Page 19 of The Flame

Geneva had already taken care of that. The councilmen and their heirs were locked up. She’d never release them. Well, not until they’d been wiped clean and carved out into empty shells.

I spent another five minutes convincing my father that I wasn’t in imminent danger. The old council wasn’t a threat. I was pretty sure Geneva had neutralized the Puritans, too.

Then I had to excuse myself, if I didn’t want to be late for my meeting with Geneva.

When we said our goodbyes, my father’s mood seemed marginally less grave than when I’d arrived. He didn’t need to know that the heirs weren’t going to stay locked away. They weren’t going to be wiped clean or carved out. Not if I could help it.

Geneva had claimed a corner office on the top floor of the building for herself. Two walls of windows and a stately desk that looked out over the pavilion between here and the town square.

She didn’t bother with small talk.

“You’ve requested a position at the rehab center,” she said while I was still walking toward her desk.

That sounded like I’d called in a favor. Seriously? It was laughable. As if I’d ever been given the option of calling in favors. Both Rose and Janice had made it clear that I shouldn’t expect any preferential treatment.

“I didn’t request anything.” I stood behind one of the pair of visitor chairs, curling my fingers over the leather back-rim. “I applied for the role by filling in a standard form.”

“Hmm.” Her gaze searched mine, her gray eyes narrowed and hard as steel.

She had a way of looking at you that felt like she was hunting through your thoughts. I couldn’t be sure how much she saw, but probably more than I wanted her to. I’d never been as good with masks as Roman was.

“Is there a problem?” I asked when the silence dragged on too long.

“I’ll be frank,” she said. “I’m not sure you’re a suitable candidate for such a sensitive role, Georga. The last time we spoke, you were reluctant to accept that sometimes one has to make difficult, impossible decisions.”

She was referring to her decision about Daniel and the heirs.The council must be stamped out in all its iterations.We didn’t execute people in Capra, we sent them to rehab. I was more convinced than ever that my instincts were correct. I needed this role, so I could be in place when Daniel was transferred.

Geneva wasn’t a stupid woman.

She’d seen straight through me.

“I didn’t outright agree with your decision. That doesn’t make me emotionally soft.” I looked her in the eye, daring her to search deeper, all the way to where I buried my real truths.

Because I knew the heirs were a threat.

I wasn’t an idiot.

“I don’t like it, but I understand why you wouldn’t simply release Daniel and the older heirs without taking precautionary measures.” I did understand. That didn’t mean I liked it, or would accept there wasn’t another way.

I couldn’t pull off a complete U-turn, though. “The younger heirs, however. That still disturbs me, if I’m honest. They’re only children.”

Geneva steepled her fingers beneath her chin, and gave a slow nod. “The younger boys have already been released back to their families. The Sisterhood has been received more warmly than we’d anticipated, and our foothold in Capra will be sufficiently established by the time they’re old enough to be of any value to dissidents. I try my best to be pragmatic, Georga, never cruel.”

I accepted that with a thin smile, then pushed my advantage home. “I betrayed my husband and my friends to bring you Julian Edgar’s handprint. I know all about making difficult, impossible decisions.”

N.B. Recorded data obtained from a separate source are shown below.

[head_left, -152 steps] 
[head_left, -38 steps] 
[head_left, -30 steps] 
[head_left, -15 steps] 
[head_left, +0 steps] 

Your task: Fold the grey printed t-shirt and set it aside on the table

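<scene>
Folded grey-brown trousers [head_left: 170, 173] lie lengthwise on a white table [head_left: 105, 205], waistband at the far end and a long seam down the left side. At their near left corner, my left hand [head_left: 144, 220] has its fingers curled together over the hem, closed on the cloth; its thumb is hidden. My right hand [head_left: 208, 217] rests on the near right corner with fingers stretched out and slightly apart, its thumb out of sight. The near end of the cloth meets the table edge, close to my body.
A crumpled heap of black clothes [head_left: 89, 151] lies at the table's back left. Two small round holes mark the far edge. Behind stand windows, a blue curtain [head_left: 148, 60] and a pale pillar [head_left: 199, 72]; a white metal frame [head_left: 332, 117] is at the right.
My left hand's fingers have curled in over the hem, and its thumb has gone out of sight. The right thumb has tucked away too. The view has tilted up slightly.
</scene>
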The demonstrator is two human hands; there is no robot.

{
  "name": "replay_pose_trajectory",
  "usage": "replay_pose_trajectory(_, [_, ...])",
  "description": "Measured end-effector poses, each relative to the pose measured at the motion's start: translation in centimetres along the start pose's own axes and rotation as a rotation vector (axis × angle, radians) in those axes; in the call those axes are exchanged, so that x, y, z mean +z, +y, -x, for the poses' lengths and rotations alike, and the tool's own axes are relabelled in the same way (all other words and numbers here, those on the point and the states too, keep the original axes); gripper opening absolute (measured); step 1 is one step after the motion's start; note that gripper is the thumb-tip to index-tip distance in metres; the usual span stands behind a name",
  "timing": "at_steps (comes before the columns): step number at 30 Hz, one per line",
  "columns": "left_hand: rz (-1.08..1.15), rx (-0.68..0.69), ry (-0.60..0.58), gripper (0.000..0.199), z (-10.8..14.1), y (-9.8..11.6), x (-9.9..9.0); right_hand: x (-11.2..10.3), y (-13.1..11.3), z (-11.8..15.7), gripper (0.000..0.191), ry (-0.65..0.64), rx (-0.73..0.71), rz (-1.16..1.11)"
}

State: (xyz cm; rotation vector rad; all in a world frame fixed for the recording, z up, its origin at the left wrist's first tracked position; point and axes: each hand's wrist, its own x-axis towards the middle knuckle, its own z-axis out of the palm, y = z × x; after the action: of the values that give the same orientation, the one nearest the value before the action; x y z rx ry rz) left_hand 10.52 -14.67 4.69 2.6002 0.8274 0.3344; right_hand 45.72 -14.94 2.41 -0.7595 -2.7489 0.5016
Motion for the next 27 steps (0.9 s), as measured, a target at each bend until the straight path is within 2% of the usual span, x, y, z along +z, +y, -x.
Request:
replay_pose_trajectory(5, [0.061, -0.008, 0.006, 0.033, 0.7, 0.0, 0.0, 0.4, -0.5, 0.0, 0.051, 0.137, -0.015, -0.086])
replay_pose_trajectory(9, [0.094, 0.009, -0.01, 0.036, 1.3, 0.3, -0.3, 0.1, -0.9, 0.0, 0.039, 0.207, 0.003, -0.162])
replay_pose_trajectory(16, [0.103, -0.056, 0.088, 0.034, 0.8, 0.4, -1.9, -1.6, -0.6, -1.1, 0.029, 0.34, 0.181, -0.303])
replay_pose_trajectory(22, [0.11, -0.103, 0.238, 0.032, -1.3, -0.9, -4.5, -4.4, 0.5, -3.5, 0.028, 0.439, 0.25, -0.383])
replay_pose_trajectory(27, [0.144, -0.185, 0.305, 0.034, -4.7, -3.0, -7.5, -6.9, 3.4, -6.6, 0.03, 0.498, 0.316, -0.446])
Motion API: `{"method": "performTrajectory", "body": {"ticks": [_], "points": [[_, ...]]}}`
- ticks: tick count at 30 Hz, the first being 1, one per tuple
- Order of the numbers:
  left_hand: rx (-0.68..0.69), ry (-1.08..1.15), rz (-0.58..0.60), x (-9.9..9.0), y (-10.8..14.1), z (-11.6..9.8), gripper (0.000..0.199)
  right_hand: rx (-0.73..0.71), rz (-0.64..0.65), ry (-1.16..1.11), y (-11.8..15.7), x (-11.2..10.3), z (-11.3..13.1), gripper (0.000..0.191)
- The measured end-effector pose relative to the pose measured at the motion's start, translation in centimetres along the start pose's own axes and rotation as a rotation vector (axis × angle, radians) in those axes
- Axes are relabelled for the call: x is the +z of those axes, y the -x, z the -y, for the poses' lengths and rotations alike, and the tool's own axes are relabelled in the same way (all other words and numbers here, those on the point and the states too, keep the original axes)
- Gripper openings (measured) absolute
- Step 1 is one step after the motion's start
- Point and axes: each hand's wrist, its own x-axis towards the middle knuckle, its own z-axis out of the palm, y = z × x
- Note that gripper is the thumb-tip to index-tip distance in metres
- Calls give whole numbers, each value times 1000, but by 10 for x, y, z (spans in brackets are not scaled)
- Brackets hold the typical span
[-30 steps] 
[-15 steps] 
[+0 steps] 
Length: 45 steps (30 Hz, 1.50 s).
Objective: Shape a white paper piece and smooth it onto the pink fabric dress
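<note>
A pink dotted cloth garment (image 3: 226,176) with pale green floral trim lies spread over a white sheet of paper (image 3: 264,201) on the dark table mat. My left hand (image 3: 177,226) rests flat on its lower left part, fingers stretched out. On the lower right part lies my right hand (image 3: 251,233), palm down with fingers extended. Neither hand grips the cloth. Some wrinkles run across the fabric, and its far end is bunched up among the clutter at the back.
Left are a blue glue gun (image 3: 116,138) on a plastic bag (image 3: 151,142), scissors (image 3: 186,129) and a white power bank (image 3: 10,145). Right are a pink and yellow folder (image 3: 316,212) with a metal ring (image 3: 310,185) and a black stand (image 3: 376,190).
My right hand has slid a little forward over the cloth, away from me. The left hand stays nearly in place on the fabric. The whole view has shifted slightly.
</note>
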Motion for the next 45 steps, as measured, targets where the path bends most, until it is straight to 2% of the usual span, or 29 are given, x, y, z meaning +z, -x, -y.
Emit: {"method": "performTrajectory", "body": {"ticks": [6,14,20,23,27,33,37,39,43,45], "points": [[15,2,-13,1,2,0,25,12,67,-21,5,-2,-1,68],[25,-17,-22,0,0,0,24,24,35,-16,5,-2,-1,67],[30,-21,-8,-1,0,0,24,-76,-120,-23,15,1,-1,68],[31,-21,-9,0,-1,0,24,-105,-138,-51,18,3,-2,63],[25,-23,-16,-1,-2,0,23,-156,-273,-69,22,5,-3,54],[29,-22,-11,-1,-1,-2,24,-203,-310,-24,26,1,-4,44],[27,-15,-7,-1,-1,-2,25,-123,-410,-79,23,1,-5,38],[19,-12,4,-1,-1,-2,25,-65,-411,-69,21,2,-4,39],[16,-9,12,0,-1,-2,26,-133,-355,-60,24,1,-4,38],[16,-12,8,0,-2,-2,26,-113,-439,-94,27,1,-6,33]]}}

“You’ve certainly proven yourself,” she conceded. “Very well, I’ll let Janice know that I’ve approved the request.”

Just like that?

My heart thudded so loudly, I wasn’t sure how she couldn’t hear it. But she dismissed me without further interrogation. I wondered if my father was right, and if Geneva knew it, too. It wouldn’t be as easy to snuff out my flame as she’d threatened it would be.

I walked out the building with renewed confidence and strength. I hadn’t realized how much I’d been cowering beneath defeat and self-persecution until it started to lift from my miserable soul.

I wasn’t perfect. I’d never pretended to be. But neither was anyone else. I wasn’t always happy about it, but I was always prepared to accept the consequences of my actions. That didn’t mean I wouldn’t fight to change the consequences. That also didn’t mean I had to accept everything thrown at me.

6

Jessie lived on a pretty street of white-washed terraces just off the town square. I parked my bicycle against the picket fence and rapped on her door. Across the street, a woman flung open her window and shook out a blanket. Farther up, a mother pushed a stroller on the sidewalk.